───── Supplied entries

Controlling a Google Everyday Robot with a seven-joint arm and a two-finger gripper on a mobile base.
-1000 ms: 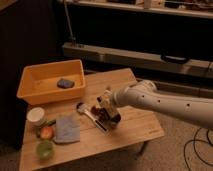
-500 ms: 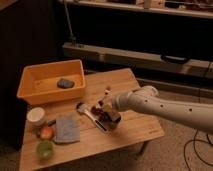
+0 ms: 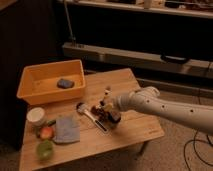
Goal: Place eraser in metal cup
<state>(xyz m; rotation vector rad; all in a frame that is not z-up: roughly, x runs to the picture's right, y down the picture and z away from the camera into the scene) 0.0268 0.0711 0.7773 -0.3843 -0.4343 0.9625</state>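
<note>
My gripper hangs low over the middle of the wooden table, at the end of the white arm that reaches in from the right. It is shut, and a small dark block at its tips looks like the eraser. A short dark round thing, apparently the metal cup, stands just right of the fingertips and touches or nearly touches them. The arm's wrist partly hides both.
A brush with a pale round head lies left of the gripper. A yellow bin holding a grey lump sits at the back left. White bowl, blue-grey pad, reddish fruit and green cup line the left front.
The gripper has shifted slightly to the right and stayed low over the same spot. Its fingers have stayed shut. Nothing else on the table has moved.
</note>
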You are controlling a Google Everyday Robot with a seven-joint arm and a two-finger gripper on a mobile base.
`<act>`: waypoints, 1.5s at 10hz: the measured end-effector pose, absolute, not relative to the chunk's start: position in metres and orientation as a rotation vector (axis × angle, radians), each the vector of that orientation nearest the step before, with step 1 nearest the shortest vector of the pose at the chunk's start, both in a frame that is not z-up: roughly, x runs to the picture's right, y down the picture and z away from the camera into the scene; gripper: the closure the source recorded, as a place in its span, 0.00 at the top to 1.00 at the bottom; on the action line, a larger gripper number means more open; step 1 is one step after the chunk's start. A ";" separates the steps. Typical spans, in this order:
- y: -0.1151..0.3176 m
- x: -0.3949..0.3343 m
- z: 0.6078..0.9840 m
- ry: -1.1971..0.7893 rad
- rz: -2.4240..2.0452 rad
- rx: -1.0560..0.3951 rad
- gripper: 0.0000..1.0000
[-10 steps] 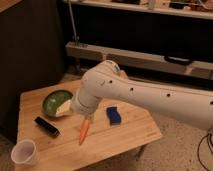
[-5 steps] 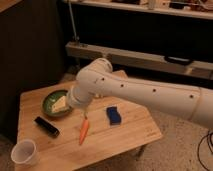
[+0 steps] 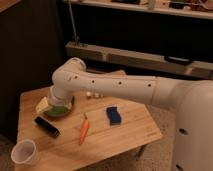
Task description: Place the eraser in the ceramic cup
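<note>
While the slim, matte black eraser (image 3: 46, 126) lay flat on the wooden table (image 3: 125, 140), between the round green bowl (image 3: 61, 111) and the smooth white cup (image 3: 24, 152) at the near left, the gripper (image 3: 43, 105) hung open over the bowl's left rim, holding nothing.

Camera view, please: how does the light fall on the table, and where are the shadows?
Camera view: warm light on the wooden table; dark background; the arm shades the green bowl, where the gripper hangs at its rim; no glare on the ceramic cup.
</note>
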State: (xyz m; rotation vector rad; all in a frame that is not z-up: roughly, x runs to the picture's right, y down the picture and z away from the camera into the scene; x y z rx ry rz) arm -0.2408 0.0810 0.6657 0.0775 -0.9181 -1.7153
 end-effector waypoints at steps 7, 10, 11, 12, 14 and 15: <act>0.098 -0.309 0.646 -0.955 -2.021 0.286 0.80; 0.119 -0.359 0.653 -0.973 -2.192 0.330 0.80; 0.125 -0.363 0.658 -0.977 -2.194 0.298 0.80; 0.130 -0.362 0.669 -0.978 -2.191 0.257 0.80; 0.134 -0.363 0.688 -0.982 -2.181 0.188 0.80; 0.136 -0.367 0.692 -0.989 -2.181 0.168 0.80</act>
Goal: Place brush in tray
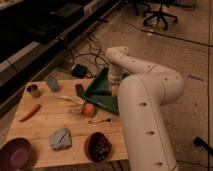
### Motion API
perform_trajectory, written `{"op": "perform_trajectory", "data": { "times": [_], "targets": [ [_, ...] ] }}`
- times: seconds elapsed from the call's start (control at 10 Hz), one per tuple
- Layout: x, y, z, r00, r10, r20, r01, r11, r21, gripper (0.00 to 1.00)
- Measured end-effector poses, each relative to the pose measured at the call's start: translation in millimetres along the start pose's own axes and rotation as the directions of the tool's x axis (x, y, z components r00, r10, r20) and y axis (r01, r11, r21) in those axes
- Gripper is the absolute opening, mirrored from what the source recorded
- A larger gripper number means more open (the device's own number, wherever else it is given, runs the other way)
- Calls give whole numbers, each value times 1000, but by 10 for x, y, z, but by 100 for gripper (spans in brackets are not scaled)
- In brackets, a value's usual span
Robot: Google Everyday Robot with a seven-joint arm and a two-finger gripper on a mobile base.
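The dark green tray (100,92) sits at the table's far right corner, with my arm covering its right part. My gripper (114,90) hangs down from the wrist, low over the tray's right half. The slim dark brush does not show; it may be hidden behind my gripper and arm. A short dark block (79,89) lies just left of the tray.
On the wooden table (45,125) are a carrot (30,112), a tin can (33,90), a blue cup (53,84), an orange (89,109), a silvery utensil (100,120), a blue cloth (61,138), a brown bowl (98,146) and a purple bowl (15,152). Cables lie on the floor behind.
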Motion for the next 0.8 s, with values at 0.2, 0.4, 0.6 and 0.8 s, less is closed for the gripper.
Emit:
{"op": "perform_trajectory", "data": {
  "times": [0.2, 0.4, 0.6, 0.8],
  "targets": [
    [23, 11, 3, 1000, 1, 9, -1, 1000, -5, 39],
    [25, 12, 4, 1000, 1, 9, -1, 1000, -5, 39],
    [10, 8, 8, 1000, -2, 8, 2, 1000, -6, 39],
    [19, 11, 8, 1000, 0, 8, 0, 1000, -6, 39]
  ]
}}
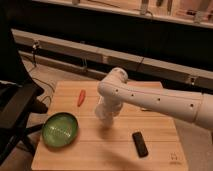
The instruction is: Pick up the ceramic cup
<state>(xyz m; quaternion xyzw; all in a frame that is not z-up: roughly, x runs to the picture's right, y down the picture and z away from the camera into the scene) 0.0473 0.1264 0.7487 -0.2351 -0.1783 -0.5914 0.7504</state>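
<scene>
My white arm (150,97) reaches in from the right over the wooden table (90,155). Its wrist bends down and the gripper (105,118) hangs at the middle of the table, close to the surface. The ceramic cup does not show as a separate thing; the spot under the gripper is hidden by the wrist, and I cannot tell whether the cup is there.
A green plate (60,130) lies at the table's front left. A small red-orange object (80,98) lies left of the gripper. A black oblong object (140,144) lies at the front right. A black chair (15,110) stands against the table's left side.
</scene>
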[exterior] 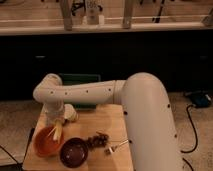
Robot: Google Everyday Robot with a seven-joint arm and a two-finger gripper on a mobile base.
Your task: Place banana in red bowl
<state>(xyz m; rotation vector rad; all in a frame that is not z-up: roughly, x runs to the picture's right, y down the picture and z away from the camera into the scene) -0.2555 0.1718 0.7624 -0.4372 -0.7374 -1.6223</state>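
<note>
The red bowl (pixel 44 143) stands at the front left of the wooden table (pixel 112 122). The pale yellow banana (pixel 56 131) hangs slanted over the bowl's right rim, its lower end inside the bowl. My gripper (pixel 57 123) points down right above it, at the end of the white arm (pixel 85 93), and is shut on the banana's upper end. The wrist hides the fingers themselves.
A dark purple bowl (pixel 74 152) sits just right of the red bowl. A dark clump of small items (pixel 98 139) and a pale utensil (pixel 118 146) lie further right. A white round object (pixel 70 114) stands behind the gripper, and a green bin (pixel 80 78) behind the table.
</note>
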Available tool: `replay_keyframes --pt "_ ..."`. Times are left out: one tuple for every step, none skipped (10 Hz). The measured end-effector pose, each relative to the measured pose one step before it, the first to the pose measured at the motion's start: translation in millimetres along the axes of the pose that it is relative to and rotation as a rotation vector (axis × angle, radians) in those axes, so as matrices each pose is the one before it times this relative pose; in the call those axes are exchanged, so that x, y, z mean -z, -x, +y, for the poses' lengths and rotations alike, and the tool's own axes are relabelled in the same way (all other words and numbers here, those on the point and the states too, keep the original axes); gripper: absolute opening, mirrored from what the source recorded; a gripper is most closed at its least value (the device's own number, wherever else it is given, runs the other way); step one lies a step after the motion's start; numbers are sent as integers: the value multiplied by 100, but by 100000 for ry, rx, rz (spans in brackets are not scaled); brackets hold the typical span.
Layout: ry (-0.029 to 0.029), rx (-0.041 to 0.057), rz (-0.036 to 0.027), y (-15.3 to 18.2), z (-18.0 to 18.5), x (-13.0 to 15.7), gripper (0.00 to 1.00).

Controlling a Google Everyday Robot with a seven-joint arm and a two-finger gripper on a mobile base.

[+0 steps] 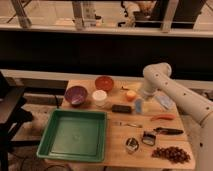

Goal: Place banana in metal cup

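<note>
Arm reaches in from the right side of the table (pixel 116 146). The gripper (pixel 143 96) is low over the back half, and its wrist hides the tip. Whether it is spread or pressed together: cannot tell. Nothing seen carried in it.

Banana (pixel 127 89): judged to be the pale sliver with a dark tip lying flat on the wood just to the left of the gripper and a little behind it. It barely stands out against the table, so this reading is tentative. An orange cup (pixel 131 96) sits directly to the left of the gripper, nearly touching it, and a pale blue cup (pixel 138 105) stands just in front. This crowding probably explains the steep approach from above. A sideways sweep would knock a cup.

Metal cup (pixel 132 145): upright, mouth up, well in front of the gripper near the table's front edge, apart from its neighbours. A small black clip (pixel 148 137) lies to its right.

Elsewhere, all to the left of the gripper: white cup (pixel 100 96), red bowl (pixel 104 83), purple bowl (pixel 76 95), green tray (pixel 80 112).

Judgement: the pick-up stage, with the fruit not yet lifted. The carry afterwards runs toward the front edge. The fruit looks longer than the cup's mouth, so it will likely need to go in end-first and stand leaning on the rim.
</note>
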Motion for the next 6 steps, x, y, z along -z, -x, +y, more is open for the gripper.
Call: replay_keyframes --pt "-1103 -180 454 87 -381 492 80" --pt "-1239 118 689 229 -495 657 80" --pt "-1043 612 335 472 -576 330 80" --pt "-733 582 467 230 -390 226 80" --pt "-997 567 54 306 -422 164 80" --pt "-1003 548 188 42 -286 104 80"
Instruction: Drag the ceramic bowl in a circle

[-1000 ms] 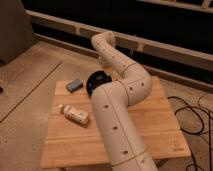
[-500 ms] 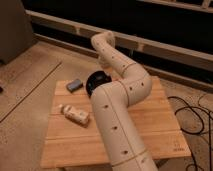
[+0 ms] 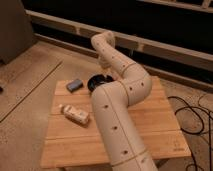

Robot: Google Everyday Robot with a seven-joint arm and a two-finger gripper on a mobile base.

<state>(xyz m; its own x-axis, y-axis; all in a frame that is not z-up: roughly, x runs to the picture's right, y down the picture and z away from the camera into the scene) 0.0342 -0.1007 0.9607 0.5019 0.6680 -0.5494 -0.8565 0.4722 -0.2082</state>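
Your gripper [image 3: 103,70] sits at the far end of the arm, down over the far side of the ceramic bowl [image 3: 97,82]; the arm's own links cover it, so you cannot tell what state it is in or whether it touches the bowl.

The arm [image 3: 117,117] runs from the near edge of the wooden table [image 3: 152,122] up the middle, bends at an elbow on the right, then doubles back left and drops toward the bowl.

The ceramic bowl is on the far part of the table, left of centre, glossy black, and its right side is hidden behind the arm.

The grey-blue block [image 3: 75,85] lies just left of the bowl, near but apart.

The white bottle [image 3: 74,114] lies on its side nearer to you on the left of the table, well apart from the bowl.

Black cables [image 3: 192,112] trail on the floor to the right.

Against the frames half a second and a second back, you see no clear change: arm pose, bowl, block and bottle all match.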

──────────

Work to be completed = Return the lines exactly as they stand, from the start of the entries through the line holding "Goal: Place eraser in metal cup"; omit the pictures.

Result below =
Controlling a Google Everyday Robot with a seven-joint arm and a two-finger gripper on a mobile base.
-1000 ms: 
-500 ms: 
+0 ms: 
Goal: Place eraser in metal cup

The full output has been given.